Seorang
mahasiswi, oleh ketidakpercayaan dirinya kepada dirinya sendiri dan terutama
kepada kasih-sayang Tuhan terhadap orang-orang yang mau mendayagunakan akal
pikirannya, datang kepada seorang “kyai”. “Besok saya ujian,” kata si
mahasiswi, “jadi saya minta tolong agar saya berhasil dalam ujian itu.”
Si
“kyai” manggut-manggut. Dan entah atas dasar apa, dengan begitu percaya dirinya
si “kyai” membekali si mahasiswi dengan “sesuatu”, “Bacalah surat Anu 7 kali
sebelum engkau mengerjakan soal-soal ujian.”
Besoknya,
karena sangat tidak percaya dirinya, si mahasiswi tidak sempat makan pagi. Rasa
gugupnya membuat surat Anu lebih bergizi dibanding sepiring nasi. Sejak bangun
pagi, itu surat Anu sudah ia baca. Dalam perjalanan menuju ruang kuliah,
mulutnya juga tetap komat-kamit membaca surat Anu itu.
Surat
Anu itu ternyata benar-benar ampuh. Tak lama setelah soal ujian dibagikan, si
mahasiswi bertingkah tak wajar. Teman-temannya sepakat bahwa ia kesurupan.

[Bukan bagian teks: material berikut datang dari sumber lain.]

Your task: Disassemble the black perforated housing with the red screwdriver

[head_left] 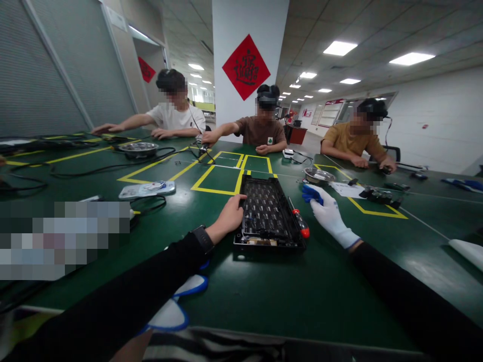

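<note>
Indoor, moderate to dim overall. Light from ceiling panels (340, 48), brightest at far right, blown out to white. Left wall (75, 55) darker. Green tabletop (264, 296) has soft glare at right. Black sleeves (407, 291) lose most detail. Wide-angle stretch toward edges, walls leaning. Far background soft. Pixelated blocks (56, 241) near left, smaller ones over far people (260, 131).

black case (287, 244), red-and-black screwdriver (301, 224)

– Dead ahead of you, a white pillar (251, 17) with a red sign (246, 67)!
– And on your right, a white wall (433, 105), the ceiling (381, 25) dotted with glowing panels (340, 48)!
– Your left? Grey partition (83, 55)!
</note>
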The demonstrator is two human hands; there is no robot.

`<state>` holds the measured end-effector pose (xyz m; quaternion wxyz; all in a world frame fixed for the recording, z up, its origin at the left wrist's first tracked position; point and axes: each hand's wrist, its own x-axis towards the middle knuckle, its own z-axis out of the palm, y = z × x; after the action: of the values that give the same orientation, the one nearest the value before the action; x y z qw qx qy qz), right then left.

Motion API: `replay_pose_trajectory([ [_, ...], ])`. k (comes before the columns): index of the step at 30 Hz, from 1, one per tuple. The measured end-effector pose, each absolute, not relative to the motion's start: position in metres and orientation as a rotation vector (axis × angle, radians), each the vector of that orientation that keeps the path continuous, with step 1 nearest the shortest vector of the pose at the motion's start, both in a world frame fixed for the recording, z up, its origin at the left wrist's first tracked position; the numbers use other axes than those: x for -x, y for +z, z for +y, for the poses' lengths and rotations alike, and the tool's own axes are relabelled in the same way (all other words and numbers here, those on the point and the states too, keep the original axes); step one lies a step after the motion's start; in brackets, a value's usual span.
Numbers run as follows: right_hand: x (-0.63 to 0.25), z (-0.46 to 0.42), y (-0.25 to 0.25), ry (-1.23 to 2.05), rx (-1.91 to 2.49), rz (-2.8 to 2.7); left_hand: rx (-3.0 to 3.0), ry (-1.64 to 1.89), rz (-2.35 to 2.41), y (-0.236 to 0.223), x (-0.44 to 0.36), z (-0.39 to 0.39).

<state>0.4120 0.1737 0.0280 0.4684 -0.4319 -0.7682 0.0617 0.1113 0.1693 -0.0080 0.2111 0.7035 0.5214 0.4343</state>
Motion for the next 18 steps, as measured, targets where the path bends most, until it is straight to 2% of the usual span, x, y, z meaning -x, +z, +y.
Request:
replay_pose_trajectory([
  [2, -0.39, 0.172, 0.042, 0.149, 1.018, -2.004, -1.953, 1.207, 1.451, -0.008, -0.111, 0.169],
  [5, -0.348, 0.175, 0.055, 0.153, 0.87, -2.503, -1.96, 1.2, 1.449, -0.006, -0.111, 0.17],
  [10, -0.295, 0.2, 0.048, -0.225, 0.875, -2.934, -2.007, 1.151, 1.488, -0.004, -0.112, 0.169],
  [14, -0.287, 0.21, 0.042, -0.286, 0.945, -2.992, -2.073, 1.12, 1.496, -0.002, -0.112, 0.168],
  [18, -0.298, 0.195, 0.039, -0.068, 1.045, -2.716, -2.191, 1.151, 1.563, 0.003, -0.112, 0.163],
])
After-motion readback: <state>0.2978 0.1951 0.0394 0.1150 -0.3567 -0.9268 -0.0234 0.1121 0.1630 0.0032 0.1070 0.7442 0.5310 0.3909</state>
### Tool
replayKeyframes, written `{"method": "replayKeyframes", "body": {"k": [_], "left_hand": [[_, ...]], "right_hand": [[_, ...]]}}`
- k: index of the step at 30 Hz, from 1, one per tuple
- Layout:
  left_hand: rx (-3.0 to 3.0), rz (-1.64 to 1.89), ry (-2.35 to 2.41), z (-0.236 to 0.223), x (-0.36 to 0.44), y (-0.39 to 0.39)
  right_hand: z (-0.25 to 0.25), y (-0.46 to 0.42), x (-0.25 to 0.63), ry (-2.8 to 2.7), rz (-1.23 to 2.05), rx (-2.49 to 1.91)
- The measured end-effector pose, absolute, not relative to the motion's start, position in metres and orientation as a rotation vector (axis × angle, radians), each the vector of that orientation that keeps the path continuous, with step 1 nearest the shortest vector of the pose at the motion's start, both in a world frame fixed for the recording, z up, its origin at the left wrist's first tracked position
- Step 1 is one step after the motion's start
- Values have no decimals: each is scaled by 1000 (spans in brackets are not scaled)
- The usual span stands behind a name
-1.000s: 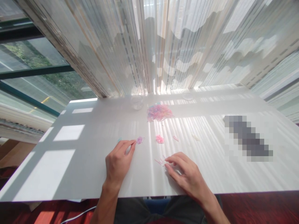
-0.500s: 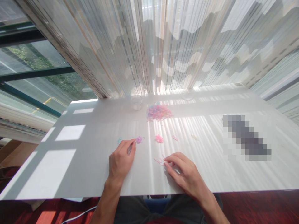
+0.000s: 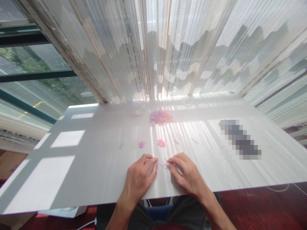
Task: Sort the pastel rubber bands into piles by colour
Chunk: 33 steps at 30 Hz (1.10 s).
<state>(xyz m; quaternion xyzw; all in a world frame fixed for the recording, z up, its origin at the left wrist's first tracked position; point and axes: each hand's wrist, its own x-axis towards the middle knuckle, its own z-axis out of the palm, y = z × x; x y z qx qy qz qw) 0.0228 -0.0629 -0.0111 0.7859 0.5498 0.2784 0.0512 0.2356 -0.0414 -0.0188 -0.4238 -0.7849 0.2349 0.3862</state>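
Observation:
A few small pink rubber bands point(image 3: 162, 164) lie loose between my two hands near the table's front. My left hand point(image 3: 141, 174) is just left of them, thumb and forefinger slightly apart with nothing visible between. On the other side, my right hand point(image 3: 185, 172) pinches at the edge of these bands, with a thin pale band at its fingertips. Beyond the hands is a row of small sorted bunches: turquoise bands point(image 3: 122, 145), purple bands point(image 3: 142, 144), bright pink bands point(image 3: 161, 142), a light pink bunch point(image 3: 177, 141) and pale yellow bands point(image 3: 194, 140).
A large mixed heap of rubber bands point(image 3: 161, 117) lies farther back on the white table point(image 3: 100, 179). Behind it are a clear round container point(image 3: 139, 108) and a clear lid-like disc point(image 3: 187, 102). A blurred dark object point(image 3: 241, 139) lies right. Striped curtains point(image 3: 155, 48) hang along the back.
My left hand has moved right and toward me, from beside the purple bunch to the loose pink bands. My right hand has stayed by them. The view has shifted slightly.

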Motion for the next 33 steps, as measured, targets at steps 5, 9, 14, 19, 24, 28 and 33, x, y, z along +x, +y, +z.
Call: {"method": "replayKeyframes", "body": {"k": [5,9,14,19,24,28,33], "left_hand": [[2366,839,1664,-16,23,-58],[2374,841,1619,-15,21,-58],[2356,886,1606,-17,21,-60],[2354,918,1678,-21,26,-59],[2381,868,1656,-18,28,-57],[2372,883,1649,-18,27,-58],[2391,923,1599,-20,26,-59]], "right_hand": [[-18,-41,234,-1999,590,-1101],[-20,-42,235,-2007,584,-1129],[-22,-44,236,-2016,593,-1153],[-21,-42,234,-2022,576,-1162],[-20,-41,234,-2013,563,-1159],[-20,-42,234,-2008,563,-1155],[-20,-42,235,-2011,553,-1153]]}}
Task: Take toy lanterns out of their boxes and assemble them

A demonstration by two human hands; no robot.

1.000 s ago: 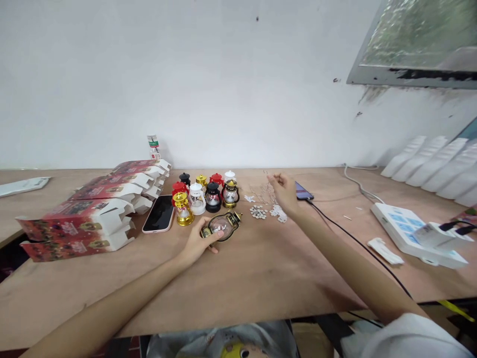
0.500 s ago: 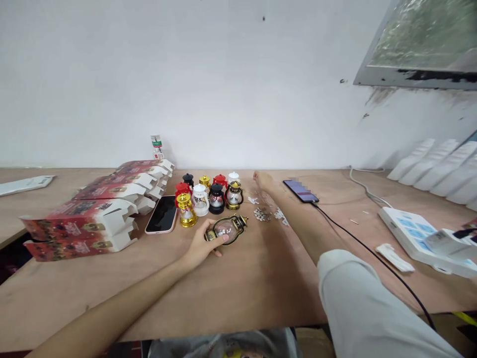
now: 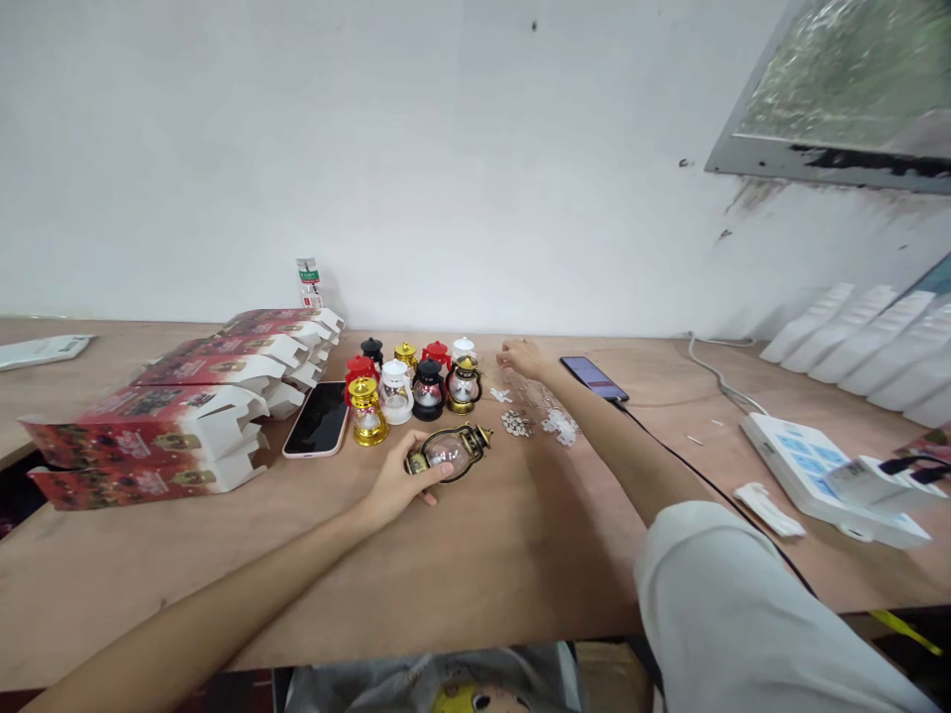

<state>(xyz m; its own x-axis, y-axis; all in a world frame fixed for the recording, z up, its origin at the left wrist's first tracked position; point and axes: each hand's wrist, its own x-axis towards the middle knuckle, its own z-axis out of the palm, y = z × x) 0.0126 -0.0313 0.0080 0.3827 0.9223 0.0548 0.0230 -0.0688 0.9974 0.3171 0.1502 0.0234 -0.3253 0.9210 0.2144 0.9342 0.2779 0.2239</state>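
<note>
My left hand [image 3: 401, 477] is closed around a bronze-coloured miniature lantern [image 3: 450, 455] with a clear globe, tilted on its side with its top pointing right. Near the back of the table, my right hand [image 3: 526, 358] has its fingers bent down and drawn together; whatever they hold, if anything, is too small to make out. Just in front of it lie small white pieces [image 3: 500, 395], a heap of button cells [image 3: 517, 423] and clear-white plastic bits [image 3: 560, 427]. Several little lanterns stand upright to the left, among them a gold one [image 3: 367, 412] and a black one [image 3: 429, 390].
A pink-edged phone [image 3: 318, 420] lies beside red-and-white boxes [image 3: 141, 431] on the left. Right of my arm are a second phone [image 3: 592, 377] on a black cable, a white power strip [image 3: 821, 475] and white bottles [image 3: 866, 332]. A wall bounds the table's back.
My right hand has moved left and back from beside the second phone to behind the small parts. My left hand keeps its hold on the bronze lantern. The view has shifted slightly.
</note>
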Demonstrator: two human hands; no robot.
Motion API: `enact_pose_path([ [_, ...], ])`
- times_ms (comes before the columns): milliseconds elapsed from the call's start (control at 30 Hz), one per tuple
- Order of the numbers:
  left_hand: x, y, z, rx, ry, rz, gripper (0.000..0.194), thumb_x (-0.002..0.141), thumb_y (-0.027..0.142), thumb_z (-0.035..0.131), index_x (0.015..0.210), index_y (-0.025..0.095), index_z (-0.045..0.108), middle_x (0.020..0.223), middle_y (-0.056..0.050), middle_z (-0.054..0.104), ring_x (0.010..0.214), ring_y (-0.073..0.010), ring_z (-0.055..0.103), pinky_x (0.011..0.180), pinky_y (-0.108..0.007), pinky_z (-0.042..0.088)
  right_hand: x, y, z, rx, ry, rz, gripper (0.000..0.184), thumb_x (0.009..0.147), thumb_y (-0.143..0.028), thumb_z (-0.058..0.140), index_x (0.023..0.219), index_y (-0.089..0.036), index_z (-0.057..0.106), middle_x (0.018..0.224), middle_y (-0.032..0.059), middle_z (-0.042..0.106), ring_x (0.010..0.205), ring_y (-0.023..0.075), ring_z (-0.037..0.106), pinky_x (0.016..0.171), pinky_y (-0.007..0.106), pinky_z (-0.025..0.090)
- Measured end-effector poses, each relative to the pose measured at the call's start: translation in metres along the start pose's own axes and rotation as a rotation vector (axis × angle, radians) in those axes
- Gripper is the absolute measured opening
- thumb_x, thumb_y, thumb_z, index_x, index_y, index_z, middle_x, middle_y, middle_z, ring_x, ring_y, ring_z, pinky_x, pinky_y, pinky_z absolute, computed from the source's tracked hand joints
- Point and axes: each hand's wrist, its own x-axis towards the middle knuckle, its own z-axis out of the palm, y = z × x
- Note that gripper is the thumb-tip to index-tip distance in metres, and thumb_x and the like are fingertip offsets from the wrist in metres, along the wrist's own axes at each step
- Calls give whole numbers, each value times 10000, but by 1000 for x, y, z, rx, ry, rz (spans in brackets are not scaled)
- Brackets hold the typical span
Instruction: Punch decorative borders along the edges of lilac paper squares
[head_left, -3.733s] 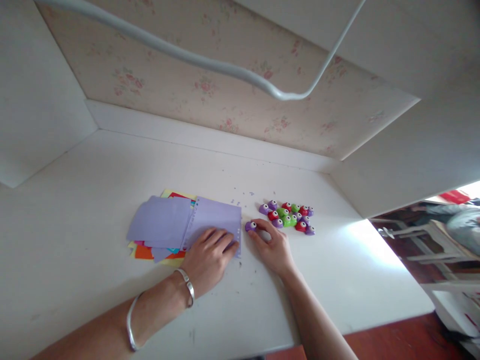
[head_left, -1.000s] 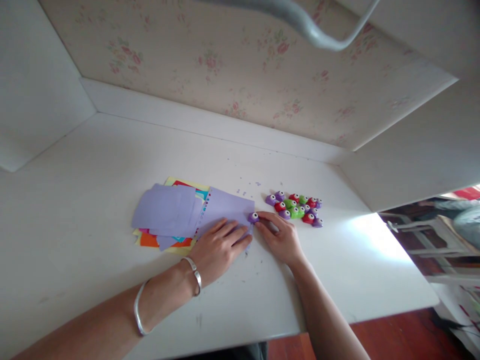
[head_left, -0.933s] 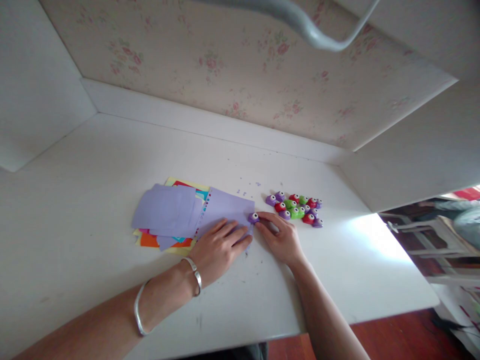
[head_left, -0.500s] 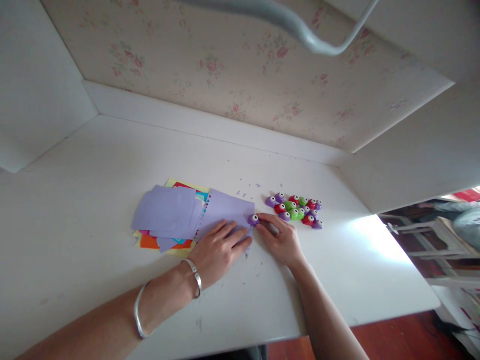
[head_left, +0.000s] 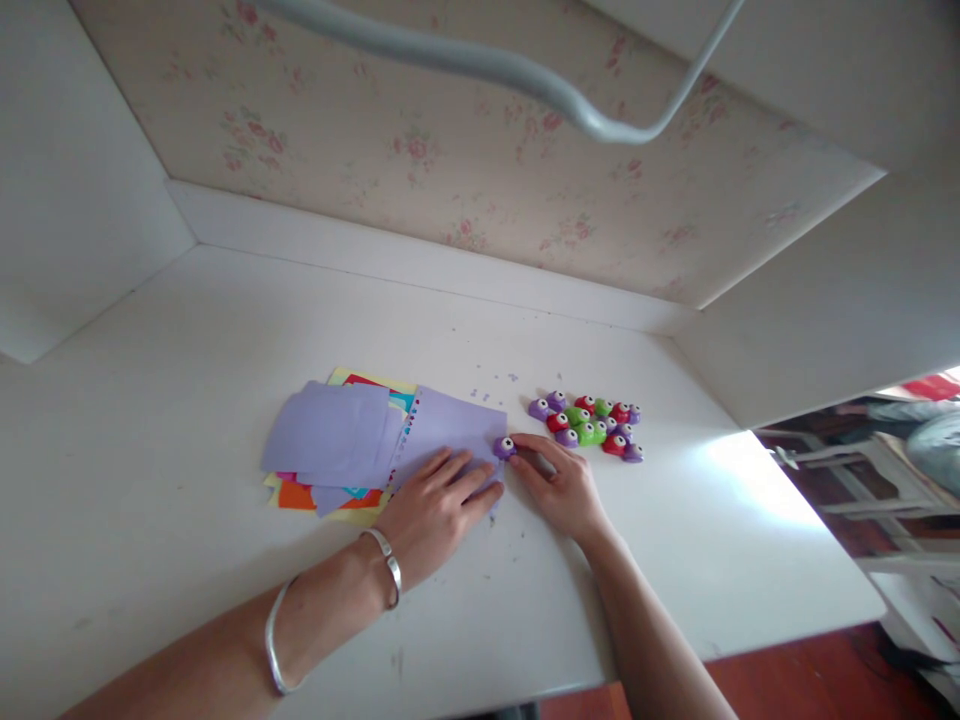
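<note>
My left hand (head_left: 435, 505) lies flat, fingers spread, on a purple paper sheet (head_left: 457, 428) whose left edge carries a row of small punched shapes. At the sheet's right edge sits a purple craft punch (head_left: 504, 447) with a white top bearing a dark star. My right hand (head_left: 555, 485) grips this punch between thumb and fingers. Left of the sheet is a pile of purple papers (head_left: 330, 430), with yellow, orange, red and blue paper showing from underneath. Tiny purple paper bits (head_left: 512, 377) are scattered just beyond the sheet.
Several red, green and purple punches (head_left: 591, 430) stand in a group to the right of my right hand. The white desk (head_left: 187, 400) has a raised back edge and side panels. A pale curved bar (head_left: 525, 70) crosses above.
The view has tilted slightly, so the desk sits a little lower in the picture. Both hands, the sheet and the held punch keep nearly the same places relative to each other.
</note>
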Motion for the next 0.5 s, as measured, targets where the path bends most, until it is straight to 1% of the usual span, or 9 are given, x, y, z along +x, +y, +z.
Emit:
enact_pose_path([
  [200,0,0,0,-7,-3,-3,319,935,139,522,1227,210,629,1278,-57,644,1186,-265,569,1032,-475,456,0,2,0,28,-11,29,230,877,-358,633,1077,-273,706,1076,47,740,971,221,704,890,370,568],
  [333,-1,0,0,-20,-22,-21,359,925,134,536,1266,225,606,1288,-69,637,1209,-267,558,1050,-492,441,1,8,-7,168,53,154,303,863,-422,653,1114,-258,698,1102,66,730,965,232,703,866,386,567],
  [400,-1,0,1,-28,-26,-31,359,925,145,542,1270,224,603,1282,-71,638,1213,-276,556,1053,-503,438,2,10,-11,241,111,225,296,870,-448,639,1065,-240,718,1059,73,739,919,229,707,840,386,569],
  [500,1,1,0,-46,-12,-39,323,943,195,540,1258,213,609,1273,-77,640,1207,-281,561,1047,-506,444,3,12,-14,284,174,279,296,853,-479,651,943,-213,742,911,70,752,799,214,701,775,370,571],
])
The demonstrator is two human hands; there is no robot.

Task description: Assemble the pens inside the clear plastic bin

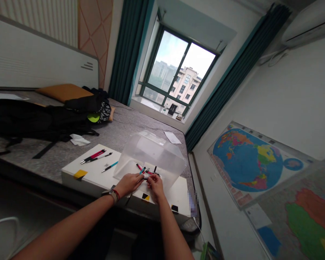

Sementara teman-temannya yang tahu tentang surat Anu 7 kali sepakat bahwa si
mahasiswi kesurupan karena tidak mengikuti petunjuk si “kyai”, “Lha wong
disuruh membaca 7 kali thok kok dibaca berkali-kali.”
Tapi
selalu, di antara banyak yang sepakat akan ada satu yang tak sepakat. Jangankan
di antara manusia, di antara malaikat dan di hadapan Tuhan langsung,
ketidaksepakatan tentang kemuliaan Adam (manusia) pun terjadi. Pada “waktu
itu”, Iblis terbukti keliru. Tapi pada waktu ini, benarlah Iblis: lihatlah
manusia yang hampir semuanya berlomba-lomba menghinakan kemanusiaan dirinya
sendiri.
Satu
yang tidak sepakat itu berkata kepada dirinya sendiri, “Lha wong mau
ujian kok minta tolong kepada “kyai”. Lha wong dikasih akal
pikiran kok minta bacaan. Lha wong ada air jernih kok milih air
comberan. Lha wong ada Ilahi kok minta tolong kyai. Lha wong ada iyya-Ka
nasta’in lha kok iyya-kyai nas’tain.”
Gumam
diri sejenak berhenti. Seteguk kopi mengalir membasahi pori-pori. Selanjutnya,
“Karena tidak mengikuti petunjuk kyai yang cuma menyuruhnya membaca 7 kali?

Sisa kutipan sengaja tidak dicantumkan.